**ACTION ITEM**. For the listing that follows, report how many lines contain the string "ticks", giving the number alone.

·····

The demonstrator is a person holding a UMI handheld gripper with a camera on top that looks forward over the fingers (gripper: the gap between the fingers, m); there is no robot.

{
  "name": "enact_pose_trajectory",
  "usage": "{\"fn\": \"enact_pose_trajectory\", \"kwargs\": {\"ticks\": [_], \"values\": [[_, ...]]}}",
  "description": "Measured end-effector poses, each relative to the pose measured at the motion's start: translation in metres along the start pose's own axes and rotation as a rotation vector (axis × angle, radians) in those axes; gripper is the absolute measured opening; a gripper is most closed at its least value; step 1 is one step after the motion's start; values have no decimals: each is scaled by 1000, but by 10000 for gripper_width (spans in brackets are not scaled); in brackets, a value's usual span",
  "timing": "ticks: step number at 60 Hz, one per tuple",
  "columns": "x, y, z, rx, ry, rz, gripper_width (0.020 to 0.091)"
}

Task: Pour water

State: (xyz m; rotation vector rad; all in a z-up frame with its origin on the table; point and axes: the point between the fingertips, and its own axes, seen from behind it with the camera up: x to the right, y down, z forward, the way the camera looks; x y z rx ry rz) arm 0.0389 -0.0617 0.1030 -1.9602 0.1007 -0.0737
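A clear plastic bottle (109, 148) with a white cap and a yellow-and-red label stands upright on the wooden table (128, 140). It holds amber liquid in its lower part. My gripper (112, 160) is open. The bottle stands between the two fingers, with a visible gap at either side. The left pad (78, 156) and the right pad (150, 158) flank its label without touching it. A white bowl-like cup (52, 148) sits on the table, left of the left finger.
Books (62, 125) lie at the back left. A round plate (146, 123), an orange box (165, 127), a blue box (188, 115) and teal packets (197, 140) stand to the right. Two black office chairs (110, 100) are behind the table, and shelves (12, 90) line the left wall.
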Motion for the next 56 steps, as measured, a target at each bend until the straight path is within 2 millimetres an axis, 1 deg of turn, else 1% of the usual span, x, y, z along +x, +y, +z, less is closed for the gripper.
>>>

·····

**WRITTEN SOLUTION**. 2